Restate word for word all of the lines below, with each image left out.

• • •

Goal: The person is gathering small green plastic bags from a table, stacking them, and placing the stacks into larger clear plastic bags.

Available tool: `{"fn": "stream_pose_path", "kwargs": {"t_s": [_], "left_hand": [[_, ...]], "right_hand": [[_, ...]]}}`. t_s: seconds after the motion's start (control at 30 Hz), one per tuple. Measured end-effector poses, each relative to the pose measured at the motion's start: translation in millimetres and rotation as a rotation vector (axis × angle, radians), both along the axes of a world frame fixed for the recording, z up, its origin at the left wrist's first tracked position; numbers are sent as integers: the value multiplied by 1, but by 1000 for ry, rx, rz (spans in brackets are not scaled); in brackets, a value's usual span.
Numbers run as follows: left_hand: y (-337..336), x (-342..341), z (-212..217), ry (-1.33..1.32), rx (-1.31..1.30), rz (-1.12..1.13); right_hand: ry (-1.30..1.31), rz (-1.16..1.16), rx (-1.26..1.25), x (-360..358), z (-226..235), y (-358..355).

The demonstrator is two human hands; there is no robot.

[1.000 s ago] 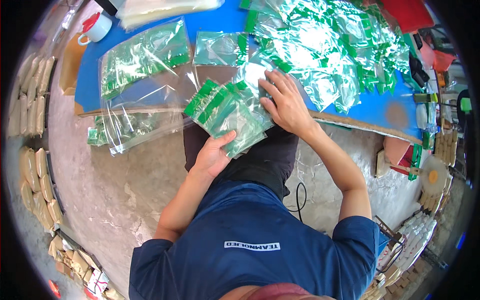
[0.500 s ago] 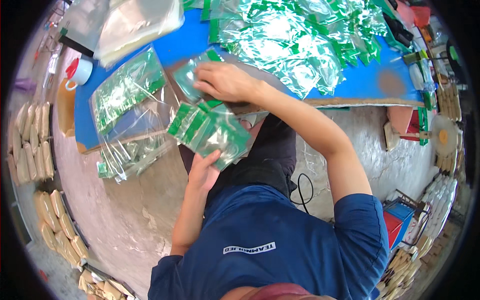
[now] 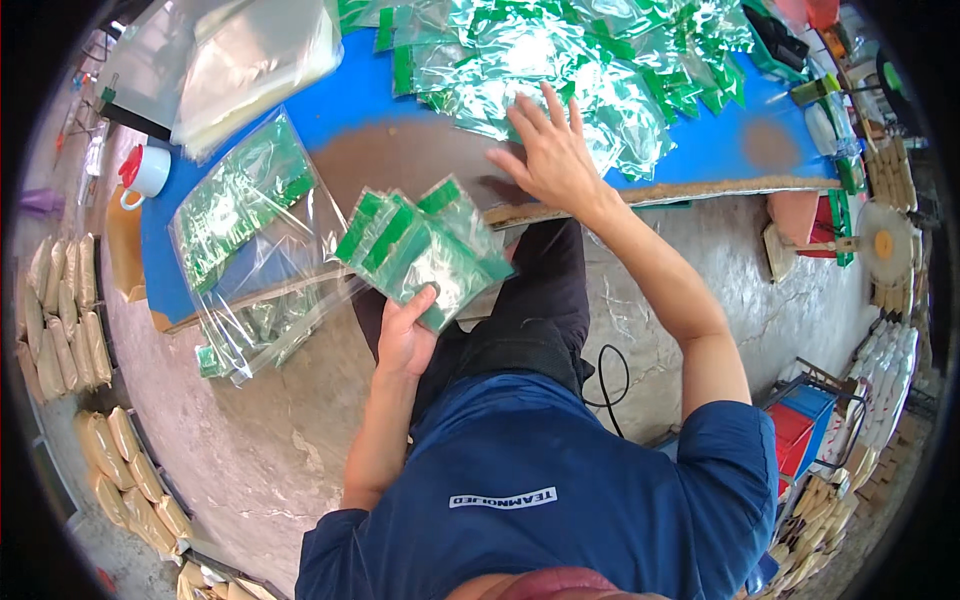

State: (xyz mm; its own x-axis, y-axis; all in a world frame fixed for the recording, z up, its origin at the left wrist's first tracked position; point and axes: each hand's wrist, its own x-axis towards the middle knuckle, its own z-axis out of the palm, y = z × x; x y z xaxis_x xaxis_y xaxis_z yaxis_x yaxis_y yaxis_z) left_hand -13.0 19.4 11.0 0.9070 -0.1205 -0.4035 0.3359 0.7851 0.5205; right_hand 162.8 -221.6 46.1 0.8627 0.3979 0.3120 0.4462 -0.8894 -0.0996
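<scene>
Several small clear plastic packets (image 3: pixel 435 262) with green strips are fanned out in my left hand (image 3: pixel 408 335), its thumb pressed on top of them. They hang just off the table's near edge, above my lap. My right hand (image 3: pixel 553 160) is open, fingers spread, with nothing in it. Its fingertips reach the near side of a broad heap of similar glossy packets (image 3: pixel 540 50); whether they touch it I cannot tell. Left of the held packets lies a large clear bag (image 3: pixel 250 210) with green-marked packets inside, its open end drooping over the table edge.
The blue table (image 3: pixel 365 80) has a worn brown patch in front of me. A stack of clear plastic sheets or bags (image 3: pixel 260 65) lies far left, near a white mug (image 3: pixel 148 172) with red on it. A fan (image 3: pixel 885 243) stands right; wrapped brown packs (image 3: pixel 70 315) line the left floor.
My right hand has moved right, from a packet by the held bunch to the heap, and its fingers have spread. That packet now sits with the bunch in my left hand.
</scene>
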Motion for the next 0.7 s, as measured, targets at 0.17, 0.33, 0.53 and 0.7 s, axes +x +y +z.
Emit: {"fn": "stream_pose_path", "kwargs": {"t_s": [0.17, 0.33, 0.53, 0.7], "left_hand": [[-3, -1, 2, -14, -60, 13], [0, 4, -2, 13, 3, 60], [21, -11, -8, -6, -26, 16], [27, -15, -9, 13, -85, -15]], "right_hand": [[272, 474, 232, -65, 3, 8], [230, 332, 492, -31, 17, 29], [12, 277, 133, -28, -13, 18], [-17, 166, 380, -13, 3, 17]]}}
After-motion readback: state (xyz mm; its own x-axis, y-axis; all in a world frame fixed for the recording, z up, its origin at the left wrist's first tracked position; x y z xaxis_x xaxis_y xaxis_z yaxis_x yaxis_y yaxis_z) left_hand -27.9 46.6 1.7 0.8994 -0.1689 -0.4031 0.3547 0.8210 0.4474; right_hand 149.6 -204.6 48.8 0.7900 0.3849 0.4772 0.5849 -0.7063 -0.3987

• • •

**Problem solution**
Goal: The person is gathering small green plastic bags from a table, stacking them, and placing the stacks into larger clear plastic bags.

Available tool: `{"fn": "stream_pose_path", "kwargs": {"t_s": [_], "left_hand": [[_, ...]], "right_hand": [[_, ...]]}}`. t_s: seconds after the motion's start (control at 30 Hz), one per tuple. Measured end-effector poses, each relative to the pose measured at the motion's start: translation in millimetres and rotation as a rotation vector (axis × angle, radians), both along the axes of a world frame fixed for the recording, z up, its origin at the left wrist's first tracked position; numbers are sent as integers: the value multiplied by 1, but by 1000 for ry, rx, rz (spans in brackets are not scaled); in brackets, a value's usual span.
Numbers run as follows: left_hand: y (-337..336), x (-342..341), z (-212..217), ry (-1.33..1.32), rx (-1.31..1.30), rz (-1.12..1.13); right_hand: ry (-1.30..1.31), rz (-1.16..1.16), rx (-1.26..1.25), x (-360..358), z (-226..235), y (-358..355).

The demonstrator is two human hands; there is no robot.

[1.000 s ago] 
[0.500 s ago] 
[now] 

State: (xyz mm; its own x-axis, y-axis; all in a world frame fixed for the recording, z up, its origin at the left wrist's first tracked position; point and axes: each hand's wrist, its own x-axis towards the middle knuckle, its own z-axis out of the palm, y = z × x; x y z xaxis_x xaxis_y xaxis_z yaxis_x yaxis_y yaxis_z) left_hand -13.0 19.4 11.0 0.9070 -0.1205 -0.4035 0.3359 0.7851 0.5205; right_hand 162.8 -221.6 46.1 0.8627 0.3979 0.3120 0.4462 -0.8894 -0.0996
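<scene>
Several small clear plastic packets (image 3: pixel 435 262) with green strips are fanned out in my left hand (image 3: pixel 408 335), its thumb pressed on top of them. They hang just off the table's near edge, above my lap. My right hand (image 3: pixel 553 160) is open, fingers spread, with nothing in it. Its fingertips reach the near side of a broad heap of similar glossy packets (image 3: pixel 540 50); whether they touch it I cannot tell. Left of the held packets lies a large clear bag (image 3: pixel 250 210) with green-marked packets inside, its open end drooping over the table edge.
The blue table (image 3: pixel 365 80) has a worn brown patch in front of me. A stack of clear plastic sheets or bags (image 3: pixel 260 65) lies far left, near a white mug (image 3: pixel 148 172) with red on it. A fan (image 3: pixel 885 243) stands right; wrapped brown packs (image 3: pixel 70 315) line the left floor.
My right hand has moved right, from a packet by the held bunch to the heap, and its fingers have spread. That packet now sits with the bunch in my left hand.
</scene>
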Motion for the next 0.7 s, as measured, targets at 0.17, 0.33, 0.53 and 0.7 s, axes +x +y +z.
Emit: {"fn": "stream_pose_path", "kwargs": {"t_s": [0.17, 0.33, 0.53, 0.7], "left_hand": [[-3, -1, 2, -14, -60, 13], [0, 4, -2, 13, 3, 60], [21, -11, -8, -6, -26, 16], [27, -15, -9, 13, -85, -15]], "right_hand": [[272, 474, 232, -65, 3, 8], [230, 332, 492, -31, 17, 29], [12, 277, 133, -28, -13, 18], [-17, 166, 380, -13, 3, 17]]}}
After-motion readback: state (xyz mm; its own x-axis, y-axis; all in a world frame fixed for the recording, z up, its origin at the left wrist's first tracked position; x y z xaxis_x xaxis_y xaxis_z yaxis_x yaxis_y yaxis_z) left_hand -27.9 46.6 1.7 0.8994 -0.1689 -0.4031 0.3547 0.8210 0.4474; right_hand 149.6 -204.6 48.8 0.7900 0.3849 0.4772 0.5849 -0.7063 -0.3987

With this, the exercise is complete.